▶ _Required work_
List all the lines in these records that hold "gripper".

▶ _Data to examine_
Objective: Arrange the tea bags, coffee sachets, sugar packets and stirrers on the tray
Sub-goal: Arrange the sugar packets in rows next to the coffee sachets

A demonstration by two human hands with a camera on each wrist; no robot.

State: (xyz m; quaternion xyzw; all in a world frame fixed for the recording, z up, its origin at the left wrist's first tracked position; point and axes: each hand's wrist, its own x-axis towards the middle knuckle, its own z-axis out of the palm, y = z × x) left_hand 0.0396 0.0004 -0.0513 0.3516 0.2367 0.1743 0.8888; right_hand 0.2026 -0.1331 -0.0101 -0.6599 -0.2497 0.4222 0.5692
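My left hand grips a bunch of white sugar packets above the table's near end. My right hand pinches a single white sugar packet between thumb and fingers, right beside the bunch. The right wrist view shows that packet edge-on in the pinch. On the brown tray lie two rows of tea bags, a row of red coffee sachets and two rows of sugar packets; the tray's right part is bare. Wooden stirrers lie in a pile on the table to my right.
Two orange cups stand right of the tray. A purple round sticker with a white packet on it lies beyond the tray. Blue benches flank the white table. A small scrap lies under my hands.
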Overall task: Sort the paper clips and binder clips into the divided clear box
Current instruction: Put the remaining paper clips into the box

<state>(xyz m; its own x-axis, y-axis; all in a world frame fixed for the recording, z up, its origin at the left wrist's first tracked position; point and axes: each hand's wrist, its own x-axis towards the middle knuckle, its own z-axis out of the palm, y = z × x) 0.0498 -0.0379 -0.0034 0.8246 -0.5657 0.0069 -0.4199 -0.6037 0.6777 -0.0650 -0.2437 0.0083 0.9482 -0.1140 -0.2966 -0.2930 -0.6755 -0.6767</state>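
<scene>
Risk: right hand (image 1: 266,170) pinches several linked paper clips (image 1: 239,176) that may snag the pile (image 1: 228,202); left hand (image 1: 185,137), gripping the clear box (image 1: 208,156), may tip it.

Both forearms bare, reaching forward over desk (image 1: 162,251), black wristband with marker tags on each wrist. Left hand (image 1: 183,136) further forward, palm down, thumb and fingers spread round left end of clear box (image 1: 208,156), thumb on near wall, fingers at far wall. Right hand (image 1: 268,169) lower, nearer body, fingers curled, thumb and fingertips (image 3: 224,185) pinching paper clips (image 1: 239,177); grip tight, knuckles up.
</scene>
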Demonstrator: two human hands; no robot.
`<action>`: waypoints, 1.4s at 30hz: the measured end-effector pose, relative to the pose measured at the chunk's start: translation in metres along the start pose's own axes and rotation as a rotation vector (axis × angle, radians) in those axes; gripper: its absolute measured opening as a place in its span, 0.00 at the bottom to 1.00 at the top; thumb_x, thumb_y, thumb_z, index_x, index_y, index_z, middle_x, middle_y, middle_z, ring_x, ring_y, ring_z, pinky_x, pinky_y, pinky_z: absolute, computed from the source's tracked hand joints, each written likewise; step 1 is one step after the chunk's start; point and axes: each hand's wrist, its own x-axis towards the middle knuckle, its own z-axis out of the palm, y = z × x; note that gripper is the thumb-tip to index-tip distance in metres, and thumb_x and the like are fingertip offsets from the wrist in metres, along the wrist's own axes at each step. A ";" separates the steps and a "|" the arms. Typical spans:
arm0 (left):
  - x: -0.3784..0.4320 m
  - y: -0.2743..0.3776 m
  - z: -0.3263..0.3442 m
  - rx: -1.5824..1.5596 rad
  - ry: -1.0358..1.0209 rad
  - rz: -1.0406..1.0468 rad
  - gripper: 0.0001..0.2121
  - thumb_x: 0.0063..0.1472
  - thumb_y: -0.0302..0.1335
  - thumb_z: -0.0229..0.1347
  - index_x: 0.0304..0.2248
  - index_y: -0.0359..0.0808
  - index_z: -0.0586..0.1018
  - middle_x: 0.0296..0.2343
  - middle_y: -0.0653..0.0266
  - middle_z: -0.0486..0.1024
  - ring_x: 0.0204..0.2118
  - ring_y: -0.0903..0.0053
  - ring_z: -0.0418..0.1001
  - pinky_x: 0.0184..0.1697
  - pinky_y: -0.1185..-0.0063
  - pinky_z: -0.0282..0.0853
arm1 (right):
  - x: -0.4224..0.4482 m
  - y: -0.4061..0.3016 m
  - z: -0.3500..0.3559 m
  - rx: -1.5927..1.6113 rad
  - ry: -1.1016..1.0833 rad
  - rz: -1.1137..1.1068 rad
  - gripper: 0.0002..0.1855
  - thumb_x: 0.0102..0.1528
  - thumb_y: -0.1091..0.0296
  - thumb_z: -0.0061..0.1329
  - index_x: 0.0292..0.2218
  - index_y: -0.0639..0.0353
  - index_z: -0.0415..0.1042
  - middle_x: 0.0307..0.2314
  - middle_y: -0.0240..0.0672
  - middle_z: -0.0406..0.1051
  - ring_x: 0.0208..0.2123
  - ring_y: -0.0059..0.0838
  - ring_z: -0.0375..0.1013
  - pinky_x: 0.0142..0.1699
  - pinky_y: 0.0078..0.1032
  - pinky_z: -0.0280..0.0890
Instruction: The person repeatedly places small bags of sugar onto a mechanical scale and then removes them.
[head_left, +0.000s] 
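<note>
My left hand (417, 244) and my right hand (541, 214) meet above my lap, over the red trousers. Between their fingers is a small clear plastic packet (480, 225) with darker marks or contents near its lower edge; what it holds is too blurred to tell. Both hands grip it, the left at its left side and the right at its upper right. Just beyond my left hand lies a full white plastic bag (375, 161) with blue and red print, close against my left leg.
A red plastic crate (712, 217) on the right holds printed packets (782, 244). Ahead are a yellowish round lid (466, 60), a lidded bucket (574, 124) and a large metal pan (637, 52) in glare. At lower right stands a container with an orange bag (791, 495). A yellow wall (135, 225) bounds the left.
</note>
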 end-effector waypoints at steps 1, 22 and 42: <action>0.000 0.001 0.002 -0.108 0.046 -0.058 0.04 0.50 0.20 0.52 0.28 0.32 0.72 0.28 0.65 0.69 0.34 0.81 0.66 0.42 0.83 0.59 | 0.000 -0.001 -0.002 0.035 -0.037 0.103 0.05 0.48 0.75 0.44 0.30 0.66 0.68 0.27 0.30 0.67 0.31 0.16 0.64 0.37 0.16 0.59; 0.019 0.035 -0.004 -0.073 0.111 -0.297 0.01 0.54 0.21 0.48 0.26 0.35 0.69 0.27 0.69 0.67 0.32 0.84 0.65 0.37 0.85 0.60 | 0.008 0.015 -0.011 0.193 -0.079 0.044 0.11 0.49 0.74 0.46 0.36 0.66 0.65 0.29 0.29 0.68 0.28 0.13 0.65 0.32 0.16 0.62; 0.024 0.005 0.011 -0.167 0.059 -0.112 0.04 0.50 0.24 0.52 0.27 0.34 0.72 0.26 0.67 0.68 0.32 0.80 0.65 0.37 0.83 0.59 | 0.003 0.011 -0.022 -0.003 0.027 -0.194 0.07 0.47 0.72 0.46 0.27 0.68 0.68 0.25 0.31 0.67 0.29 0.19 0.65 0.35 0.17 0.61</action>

▶ _Solved problem_
`<action>`: waypoints, 1.4s at 30hz: the measured end-effector pose, relative to the pose measured at the chunk's start: translation in metres along the start pose's own axes and rotation as a rotation vector (axis × angle, radians) in those axes; gripper: its absolute measured opening as a place in its span, 0.00 at the bottom to 1.00 at the top; thumb_x, thumb_y, thumb_z, index_x, index_y, index_z, middle_x, middle_y, middle_z, ring_x, ring_y, ring_z, pinky_x, pinky_y, pinky_z: absolute, computed from the source's tracked hand joints, each written likewise; step 1 is one step after the chunk's start; point and axes: each hand's wrist, its own x-axis towards the middle knuckle, its own z-axis out of the palm, y = z × x; note that gripper is the thumb-tip to index-tip distance in metres, and thumb_x and the like are fingertip offsets from the wrist in metres, along the wrist's own axes at each step. A ";" separates the steps and a "|" the arms. Typical spans:
  - gripper: 0.0001..0.2121
  - gripper: 0.0002..0.1855

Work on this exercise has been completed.